>>>

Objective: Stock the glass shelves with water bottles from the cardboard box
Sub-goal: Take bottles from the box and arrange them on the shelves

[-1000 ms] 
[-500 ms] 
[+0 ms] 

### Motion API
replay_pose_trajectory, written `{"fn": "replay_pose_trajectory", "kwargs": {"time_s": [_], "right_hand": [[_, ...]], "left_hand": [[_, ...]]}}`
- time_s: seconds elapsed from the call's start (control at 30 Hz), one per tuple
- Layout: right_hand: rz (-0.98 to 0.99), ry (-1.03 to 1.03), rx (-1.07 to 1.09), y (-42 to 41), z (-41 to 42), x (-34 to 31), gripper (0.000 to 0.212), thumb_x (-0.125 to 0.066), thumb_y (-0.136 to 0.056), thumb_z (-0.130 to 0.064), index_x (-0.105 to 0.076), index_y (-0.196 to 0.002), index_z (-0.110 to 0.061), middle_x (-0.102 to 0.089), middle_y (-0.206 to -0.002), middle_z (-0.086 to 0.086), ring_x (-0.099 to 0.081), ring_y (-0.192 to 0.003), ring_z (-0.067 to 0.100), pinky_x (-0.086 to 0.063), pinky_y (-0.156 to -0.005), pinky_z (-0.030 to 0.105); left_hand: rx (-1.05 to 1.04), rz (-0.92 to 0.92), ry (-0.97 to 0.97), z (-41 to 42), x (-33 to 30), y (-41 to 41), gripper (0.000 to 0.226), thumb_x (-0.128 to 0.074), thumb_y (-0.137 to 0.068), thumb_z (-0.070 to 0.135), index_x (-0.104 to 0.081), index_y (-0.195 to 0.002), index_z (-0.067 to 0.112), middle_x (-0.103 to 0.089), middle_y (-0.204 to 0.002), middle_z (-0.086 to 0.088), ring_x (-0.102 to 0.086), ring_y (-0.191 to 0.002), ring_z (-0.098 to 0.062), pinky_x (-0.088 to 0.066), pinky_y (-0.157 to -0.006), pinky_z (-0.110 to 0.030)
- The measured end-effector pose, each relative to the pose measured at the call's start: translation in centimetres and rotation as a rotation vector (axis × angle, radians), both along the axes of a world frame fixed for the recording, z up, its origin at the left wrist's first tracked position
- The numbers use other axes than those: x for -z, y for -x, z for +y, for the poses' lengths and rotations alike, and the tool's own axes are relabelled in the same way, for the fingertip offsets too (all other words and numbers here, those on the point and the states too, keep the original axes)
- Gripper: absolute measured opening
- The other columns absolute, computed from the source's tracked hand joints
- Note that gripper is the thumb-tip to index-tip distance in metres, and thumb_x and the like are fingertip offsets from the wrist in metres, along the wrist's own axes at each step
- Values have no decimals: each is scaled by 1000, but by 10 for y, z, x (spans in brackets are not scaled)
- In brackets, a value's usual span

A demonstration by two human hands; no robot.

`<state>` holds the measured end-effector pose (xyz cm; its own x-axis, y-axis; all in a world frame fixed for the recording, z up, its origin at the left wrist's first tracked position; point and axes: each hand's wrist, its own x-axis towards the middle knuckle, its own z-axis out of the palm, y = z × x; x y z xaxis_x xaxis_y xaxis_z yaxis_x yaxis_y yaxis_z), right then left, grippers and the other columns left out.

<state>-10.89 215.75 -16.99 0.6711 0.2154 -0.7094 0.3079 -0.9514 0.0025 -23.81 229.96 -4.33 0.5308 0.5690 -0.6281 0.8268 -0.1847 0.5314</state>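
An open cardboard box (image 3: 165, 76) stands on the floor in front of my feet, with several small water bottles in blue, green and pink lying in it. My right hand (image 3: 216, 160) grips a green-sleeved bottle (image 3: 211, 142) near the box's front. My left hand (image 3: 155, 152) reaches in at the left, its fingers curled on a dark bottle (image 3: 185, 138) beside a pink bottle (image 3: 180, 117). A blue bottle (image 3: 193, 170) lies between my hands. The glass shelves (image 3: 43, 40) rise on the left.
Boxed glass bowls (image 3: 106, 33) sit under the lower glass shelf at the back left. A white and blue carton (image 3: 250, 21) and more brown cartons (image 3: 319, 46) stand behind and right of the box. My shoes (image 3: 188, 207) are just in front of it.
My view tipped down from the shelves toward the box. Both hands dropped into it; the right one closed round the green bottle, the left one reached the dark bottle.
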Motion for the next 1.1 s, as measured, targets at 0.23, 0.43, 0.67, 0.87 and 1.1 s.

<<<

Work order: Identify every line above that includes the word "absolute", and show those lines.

Exercise answer:
- Gripper: absolute measured opening
- The other columns absolute, computed from the source's tracked hand joints

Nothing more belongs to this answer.